What form will the session take on the day? In your experience, what works in terms of formats for this type of session?
This is a tricky one, because as I said, with other forms of training one of the really critical aspects to doing it well is to include an exercise. I also tend to include case studies, but not of the positive things that went well, which is what most people tend to do when they give talks - I tend to try and pick negative things out to reinforce what can go wrong if you do make a mistake. But with the CTD, it’s not something that really lends itself to that approach.
I've been using mind-mapping software for a number of years, and I suddenly realised that this could lend itself well to talking about a structured document and how to use it. Working towards this workshop, I will be developing a detailed mind -map and will present from it in order to more easily provide links as to how dottier sections interconnect. It also allows you to pull back to see the big picture, as well as zooming in to look at the detail.
It also allows a lot more flexibility and interaction with the audience, much more so than you would get with a very structured PowerPoint presentation. From feedback I have received, people say that the simple format of the software makes it less daunting upon opening, before you move down into the detail, and thus much more digestible than if you were immediately faced with a complex map.
The plan is for this to be the first in an ongoing series of Phacilitate Training for the cell & gene therapy space – what other topic areas would you personally like to see us cover in this type of format?
Some of the most popular topics for ATMP training are things like comparability and stability. Other areas that I think are in desperate need or attention include aspects of process development, and particularly at the process control end of process development. There’s a lot of discussion, interest, talks and conferences around choosing bioreactors and various bits of equipment, but what isn’t discussed in any great detail is the overall process control strategy. So discussing that in detail over a training course would be good, although at present that is just one potential topic in my mind.
Analytics is also well worth covering. I cover it to some degree in potency and comparability because obviously it’s key to them. However, a separate course looking at metrology aspects and the validation of complex analytical methods we use is definitely needed. Process validation is also an area that is generally difficult and that would benefit from some dedicated training.
Finally, can you sum up for us 5 key benefits that the participants in your ICH Common Technical Document training course will receive?
- Better understanding the nature of the data or information that is required in each dossier section
- Better understanding the relationship between the sections. (This is often very badly misunderstood!)
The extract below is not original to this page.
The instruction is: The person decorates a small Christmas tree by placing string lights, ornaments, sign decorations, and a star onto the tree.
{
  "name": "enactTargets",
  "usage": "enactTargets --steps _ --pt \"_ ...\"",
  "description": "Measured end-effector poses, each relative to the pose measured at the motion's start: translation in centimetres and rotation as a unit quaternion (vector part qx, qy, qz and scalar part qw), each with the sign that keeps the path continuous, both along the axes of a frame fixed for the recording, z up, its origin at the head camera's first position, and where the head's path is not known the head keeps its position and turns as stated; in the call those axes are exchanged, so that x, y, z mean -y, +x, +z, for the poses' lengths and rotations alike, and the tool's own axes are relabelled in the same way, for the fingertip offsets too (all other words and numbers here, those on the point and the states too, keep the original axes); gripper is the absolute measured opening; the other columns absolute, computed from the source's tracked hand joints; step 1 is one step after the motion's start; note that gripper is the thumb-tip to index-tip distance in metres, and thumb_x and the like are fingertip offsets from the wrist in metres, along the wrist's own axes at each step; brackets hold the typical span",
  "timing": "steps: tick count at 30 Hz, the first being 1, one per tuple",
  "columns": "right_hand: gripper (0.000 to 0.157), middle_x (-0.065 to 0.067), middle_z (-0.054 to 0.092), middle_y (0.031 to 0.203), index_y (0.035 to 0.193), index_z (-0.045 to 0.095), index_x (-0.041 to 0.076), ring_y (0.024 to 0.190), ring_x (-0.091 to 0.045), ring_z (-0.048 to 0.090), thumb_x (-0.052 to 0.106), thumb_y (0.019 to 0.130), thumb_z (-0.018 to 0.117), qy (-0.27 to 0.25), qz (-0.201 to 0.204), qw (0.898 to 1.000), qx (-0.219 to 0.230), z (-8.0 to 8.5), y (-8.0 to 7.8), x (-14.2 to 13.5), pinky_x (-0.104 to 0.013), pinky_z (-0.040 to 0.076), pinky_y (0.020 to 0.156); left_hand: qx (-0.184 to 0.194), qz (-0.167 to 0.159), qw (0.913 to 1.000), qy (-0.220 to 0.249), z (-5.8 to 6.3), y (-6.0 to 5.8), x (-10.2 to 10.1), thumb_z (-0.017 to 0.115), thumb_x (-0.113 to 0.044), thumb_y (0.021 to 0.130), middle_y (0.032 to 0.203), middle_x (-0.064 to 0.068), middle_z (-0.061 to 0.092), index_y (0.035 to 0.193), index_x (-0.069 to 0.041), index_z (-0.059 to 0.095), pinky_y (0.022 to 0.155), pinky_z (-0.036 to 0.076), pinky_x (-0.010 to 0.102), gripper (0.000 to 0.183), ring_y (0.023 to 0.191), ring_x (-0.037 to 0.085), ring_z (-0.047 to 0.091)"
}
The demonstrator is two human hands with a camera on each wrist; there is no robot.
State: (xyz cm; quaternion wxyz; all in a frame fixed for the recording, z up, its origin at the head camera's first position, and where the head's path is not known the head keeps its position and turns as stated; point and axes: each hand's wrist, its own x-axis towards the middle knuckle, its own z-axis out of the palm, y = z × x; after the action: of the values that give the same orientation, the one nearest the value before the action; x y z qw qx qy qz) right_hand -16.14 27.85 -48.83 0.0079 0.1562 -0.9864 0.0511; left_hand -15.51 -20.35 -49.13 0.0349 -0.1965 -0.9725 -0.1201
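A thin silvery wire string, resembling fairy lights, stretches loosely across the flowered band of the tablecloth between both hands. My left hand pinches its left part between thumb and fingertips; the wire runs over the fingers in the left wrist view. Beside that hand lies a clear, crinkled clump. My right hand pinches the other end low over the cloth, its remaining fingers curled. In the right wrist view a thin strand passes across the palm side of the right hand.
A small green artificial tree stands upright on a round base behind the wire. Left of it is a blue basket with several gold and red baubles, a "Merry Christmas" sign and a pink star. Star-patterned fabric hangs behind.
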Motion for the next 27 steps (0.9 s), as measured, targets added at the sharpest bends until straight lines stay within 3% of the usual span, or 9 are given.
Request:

- Understanding how the sections support each other. This is subtly different from point 2 but important: so for example, how data from one section (such as characterisation, batch analysis, etc.) support the setting or specifications which are described in another section.
- You will receive tips on how to keep the sections clear and simple. (I identify whether a section actually requires data, or whether it is a simple discussion, for example).
- And then there will be some considerations, hints and tips on life-cycle management considerations.